Similarly, radical connectionist researchers have argued that a great deal of cognition can be accomplished without the need for explicit symbols and explicit rules (Rumelhart & McClelland, 1986a; Smolensky, 1988). Classical researchers have acknowledged the incredible range of phenomena that have yielded to the fairly simple PDP architecture (Fodor & Pylyshyn, 1988). But, again, how much can connectionists explain from a pure PDP perspective, and what phenomena will elude their grasp, demanding that classical ideas be reintroduced? Might it be possible to treat networks as dynamic symbols, and then manipulate them with external rules that are different from the learning rules that are usually applied? Once again, recent ideas seem open to co-operative use of connectionist and classical ideas (Smolensky & Legendre, 2006).
The synthetic approach provides a route that takes a cognitive scientist to the limits of their theoretical perspective. This in turn will produce a theoretical tension that will likely only be resolved when core elements of alternative perspectives are seriously considered. Note that such a resolution will require a theorist to be open to admitting different kinds of ideas. Rather than trying to show that their architecture can do everything cognitive, researchers need to find what their architectures cannot do, and then expand their theories by including elements of alternative, possibly radically different, views of cognition.
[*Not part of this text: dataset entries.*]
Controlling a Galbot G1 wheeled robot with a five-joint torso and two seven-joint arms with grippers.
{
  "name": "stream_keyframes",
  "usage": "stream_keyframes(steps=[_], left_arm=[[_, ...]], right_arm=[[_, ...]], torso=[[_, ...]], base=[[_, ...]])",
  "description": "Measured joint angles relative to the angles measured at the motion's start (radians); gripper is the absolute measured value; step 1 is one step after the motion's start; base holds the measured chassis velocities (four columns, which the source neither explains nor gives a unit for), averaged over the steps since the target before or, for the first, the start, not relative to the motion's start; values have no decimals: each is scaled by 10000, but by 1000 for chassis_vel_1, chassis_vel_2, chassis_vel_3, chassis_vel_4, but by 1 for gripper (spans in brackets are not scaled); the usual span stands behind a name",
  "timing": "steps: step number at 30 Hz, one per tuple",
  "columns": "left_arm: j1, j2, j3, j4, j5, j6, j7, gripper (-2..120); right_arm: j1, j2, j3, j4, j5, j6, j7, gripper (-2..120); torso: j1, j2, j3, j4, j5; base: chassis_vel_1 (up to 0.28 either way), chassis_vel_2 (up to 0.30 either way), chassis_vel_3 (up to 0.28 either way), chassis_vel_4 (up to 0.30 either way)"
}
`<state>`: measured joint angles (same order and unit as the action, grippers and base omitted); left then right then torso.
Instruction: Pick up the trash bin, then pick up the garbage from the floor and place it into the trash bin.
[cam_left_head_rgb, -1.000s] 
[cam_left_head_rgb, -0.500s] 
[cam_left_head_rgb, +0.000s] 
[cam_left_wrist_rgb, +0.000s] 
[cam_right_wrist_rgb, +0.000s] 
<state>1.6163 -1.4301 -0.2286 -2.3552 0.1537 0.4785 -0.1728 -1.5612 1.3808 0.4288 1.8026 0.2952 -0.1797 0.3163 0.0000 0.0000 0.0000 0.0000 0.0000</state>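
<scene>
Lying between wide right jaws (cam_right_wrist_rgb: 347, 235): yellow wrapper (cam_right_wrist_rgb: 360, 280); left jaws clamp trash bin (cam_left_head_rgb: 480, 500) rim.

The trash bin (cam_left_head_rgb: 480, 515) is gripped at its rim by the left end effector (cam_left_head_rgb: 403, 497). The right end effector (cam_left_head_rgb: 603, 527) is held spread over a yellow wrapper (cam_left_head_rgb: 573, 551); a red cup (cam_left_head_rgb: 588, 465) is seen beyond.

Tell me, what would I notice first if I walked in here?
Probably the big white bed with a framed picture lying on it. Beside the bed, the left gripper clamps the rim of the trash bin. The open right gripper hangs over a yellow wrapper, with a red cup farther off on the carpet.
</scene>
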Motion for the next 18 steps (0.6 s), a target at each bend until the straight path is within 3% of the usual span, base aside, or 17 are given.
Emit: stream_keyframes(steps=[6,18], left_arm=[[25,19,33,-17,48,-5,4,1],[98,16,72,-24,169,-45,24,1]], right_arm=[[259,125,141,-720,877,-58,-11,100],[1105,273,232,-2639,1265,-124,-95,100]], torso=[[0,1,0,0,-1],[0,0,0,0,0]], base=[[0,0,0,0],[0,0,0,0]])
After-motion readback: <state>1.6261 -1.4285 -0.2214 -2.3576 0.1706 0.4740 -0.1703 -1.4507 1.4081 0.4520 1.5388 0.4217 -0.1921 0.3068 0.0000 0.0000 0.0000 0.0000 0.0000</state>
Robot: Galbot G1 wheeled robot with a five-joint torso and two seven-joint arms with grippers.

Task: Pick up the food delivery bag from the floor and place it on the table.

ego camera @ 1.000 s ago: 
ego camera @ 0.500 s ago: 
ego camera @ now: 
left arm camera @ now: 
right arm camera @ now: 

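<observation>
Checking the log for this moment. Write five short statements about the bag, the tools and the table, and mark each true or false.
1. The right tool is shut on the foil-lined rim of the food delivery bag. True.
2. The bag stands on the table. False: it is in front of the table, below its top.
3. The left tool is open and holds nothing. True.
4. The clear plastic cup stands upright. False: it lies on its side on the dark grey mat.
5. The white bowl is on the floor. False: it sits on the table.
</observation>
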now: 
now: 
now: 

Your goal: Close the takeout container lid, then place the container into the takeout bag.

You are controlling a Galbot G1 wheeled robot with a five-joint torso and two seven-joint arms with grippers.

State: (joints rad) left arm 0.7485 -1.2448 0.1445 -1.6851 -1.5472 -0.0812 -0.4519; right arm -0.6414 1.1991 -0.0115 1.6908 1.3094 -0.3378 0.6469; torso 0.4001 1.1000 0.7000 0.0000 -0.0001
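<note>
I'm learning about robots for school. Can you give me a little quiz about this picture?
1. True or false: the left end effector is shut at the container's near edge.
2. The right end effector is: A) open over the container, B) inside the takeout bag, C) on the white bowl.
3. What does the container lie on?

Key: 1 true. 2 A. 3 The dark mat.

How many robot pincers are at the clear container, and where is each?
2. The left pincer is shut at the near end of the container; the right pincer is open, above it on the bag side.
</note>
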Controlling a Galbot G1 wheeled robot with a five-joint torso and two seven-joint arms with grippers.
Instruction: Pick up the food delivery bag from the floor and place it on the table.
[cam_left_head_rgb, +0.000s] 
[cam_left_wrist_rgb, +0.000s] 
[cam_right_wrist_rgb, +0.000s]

This is not to say that the synthetic approach is the only methodology to be used. Synthetic methods have their own limitations, and a complete cognitive science requires interplay between synthesis and analysis (Dawson, 2004). In particular, cognitive science ultimately is in the business of explaining the cognition of biological agents. To do so, its models—including those developed via forward engineering—must be validated. Validating a theory requires the traditional practices of the analytic approach, seeking equivalencies between computations, algorithms, and architectures. It is hard to imagine such validation not proceeding by adopting analytic methods that provide relative complexity, error, and intermediate state evidence. It is also hard to imagine that a complete exploration of a putative cognitive architecture will not exploit analytic evidence from the neurosciences.
Indeed, it may be that the inability to use analytic evidence to validate a “pure” model from one school of thought may be the primary motivation to consider alternative perspectives, fueling a true synthesis within cognitive science. According to Kuhn (1970), paradigms are born by discovering anomalies. The analytic techniques of cognitive science are well equipped to discover such problems. What is then required for synthesis is a willingness amongst cognitive scientists to admit that competing views of cognition might be able to be co-operatively applied in order to resolve anomalies.